Write one self-contained HTML report to the target repo's .ai/reviews/ directory and open it for the user:
open <absolute-path>
Use xdg-open on Linux or start on Windows.
Each candidate must include:
- Files - involved modules or paths
- Problem - why the current architecture creates friction
- Solution - what would change, without proposing final interfaces
- Benefits - in terms of locality, leverage, and tests
- Before / After diagram - visual explanation of shallowness and deepening
- Recommendation strength -
Strong, Worth exploring, or Speculative
- Sources - the
.ai, QMD, docs, and source files that shaped the candidate
End with a Top recommendation section naming the candidate to tackle first and why.
Do not write implementation steps yet. Do not create or update .ai/plans/ during the candidate pass. After the file is written, ask: "Which of these would you like to explore?"
5. Grilling Loop After The User Chooses
Once the user picks a candidate, switch from candidate discovery to design exploration.

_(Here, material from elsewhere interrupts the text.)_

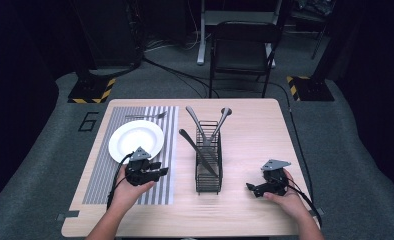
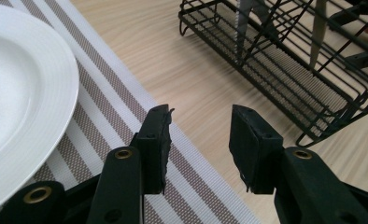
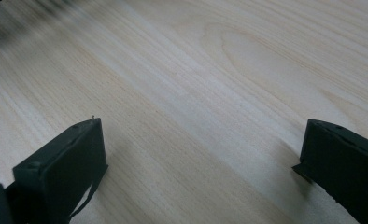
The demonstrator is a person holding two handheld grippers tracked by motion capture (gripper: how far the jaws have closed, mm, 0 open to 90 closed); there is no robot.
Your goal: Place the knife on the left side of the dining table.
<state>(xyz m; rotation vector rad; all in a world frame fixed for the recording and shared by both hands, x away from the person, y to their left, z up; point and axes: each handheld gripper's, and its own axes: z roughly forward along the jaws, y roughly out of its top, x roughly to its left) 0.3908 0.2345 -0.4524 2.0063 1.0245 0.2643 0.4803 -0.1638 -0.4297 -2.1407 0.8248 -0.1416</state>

Walk the design tree with them:
- the product contract the deepened module should own
- what currently leaks across the seam
- what should sit behind the interface
- dependency category from DEEPENING.md
- which tests should move to the interface
- which old tests become redundant only after stronger interface tests exist
- what migration path keeps behavior stable
Side effects are opt-in and use the repo's actual artifact system:
- If the user wants an implementation plan, use
ce-plan or write/update the relevant .ai/plans/ artifact.
- If the user rejects a candidate for a load-bearing reason, offer to record the rationale through
ce-compound as an .ai/solutions/architecture-patterns/ or .ai/solutions/conventions/ entry.
- If the repo already uses ADRs and the decision belongs there, offer an ADR. Do not introduce ADRs to repos that have not adopted them.
- If
CONCEPTS.md exists and a durable domain term surfaces, defer vocabulary capture to ce-compound or ce-compound-refresh unless the current workflow explicitly owns that doc.
- Never create
CONTEXT.md or a new glossary as a side effect of this skill.
For alternative interface designs, read INTERFACE-DESIGN.md.